**TASK REQUIREMENTS**
Repeat the lines of the data exactly and exclude any picture among them.

**DATA EXCERPT**
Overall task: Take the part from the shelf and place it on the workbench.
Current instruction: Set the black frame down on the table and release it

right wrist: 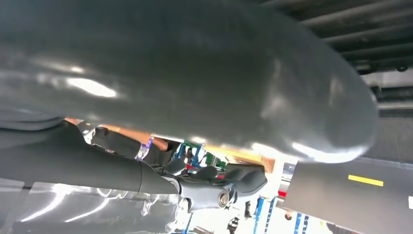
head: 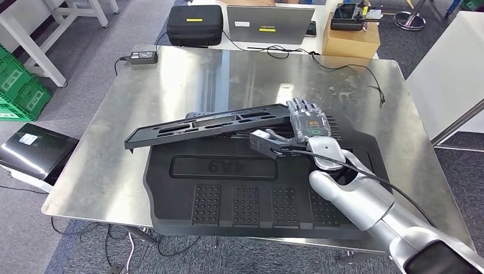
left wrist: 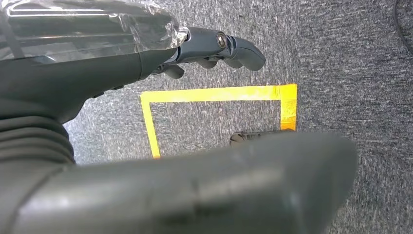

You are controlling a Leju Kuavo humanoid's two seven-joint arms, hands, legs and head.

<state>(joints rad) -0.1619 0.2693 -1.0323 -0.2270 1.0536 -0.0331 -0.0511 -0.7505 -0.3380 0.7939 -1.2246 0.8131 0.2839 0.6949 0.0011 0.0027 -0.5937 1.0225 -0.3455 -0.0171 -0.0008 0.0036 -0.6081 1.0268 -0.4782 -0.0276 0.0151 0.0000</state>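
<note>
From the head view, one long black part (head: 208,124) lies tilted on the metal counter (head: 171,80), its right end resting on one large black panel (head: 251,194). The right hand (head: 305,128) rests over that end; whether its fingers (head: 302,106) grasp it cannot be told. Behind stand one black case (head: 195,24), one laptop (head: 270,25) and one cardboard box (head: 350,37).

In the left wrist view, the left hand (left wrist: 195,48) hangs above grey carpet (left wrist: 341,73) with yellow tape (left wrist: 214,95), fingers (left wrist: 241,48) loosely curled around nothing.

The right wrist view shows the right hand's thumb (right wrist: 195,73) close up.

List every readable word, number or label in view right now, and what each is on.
"4A9", moulded upside down into the large black tray.
Laptop lid: a yellow label and small logo, too small to read.
Black case: yellow label, no readable text.
Right hand: green back panel, unreadable.
</note>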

**OUTPUT**
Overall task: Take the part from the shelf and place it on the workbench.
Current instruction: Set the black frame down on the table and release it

right wrist: 
head: 
left wrist: 

You are controlling a Leju Kuavo humanoid's two seven-joint arms, hands, legs and head.

<state>(joints rad) -0.1619 0.2693 -1.0323 -0.2270 1.0536 -0.0331 -0.0511 -0.7505 -0.3380 0.7939 -1.2246 0.8131 0.2839 0.6949 0.0011 0.0027 -0.5937 1.0225 -0.3455 -0.0171 -0.0008 0.0036 -0.6081 1.0268 -0.4782 -0.0276 0.0151 0.0000</state>
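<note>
From the head view, one long black part (head: 208,124) lies tilted on the metal counter (head: 171,80), its right end resting on one large black panel (head: 251,194). The right hand (head: 305,128) rests over that end; whether its fingers (head: 302,106) grasp it cannot be told. Behind stand one black case (head: 195,24), one laptop (head: 270,25) and one cardboard box (head: 350,37).

In the left wrist view, the left hand (left wrist: 195,48) hangs above grey carpet (left wrist: 341,73) with yellow tape (left wrist: 214,95), fingers (left wrist: 241,48) loosely curled around nothing.

The right wrist view shows the right hand's thumb (right wrist: 195,73) close up.

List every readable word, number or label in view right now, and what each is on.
"4A9", moulded upside down into the large black tray.
Laptop lid: a yellow label and small logo, too small to read.
Black case: yellow label, no readable text.
Right hand: green back panel, unreadable.
</note>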

This exercise is now complete.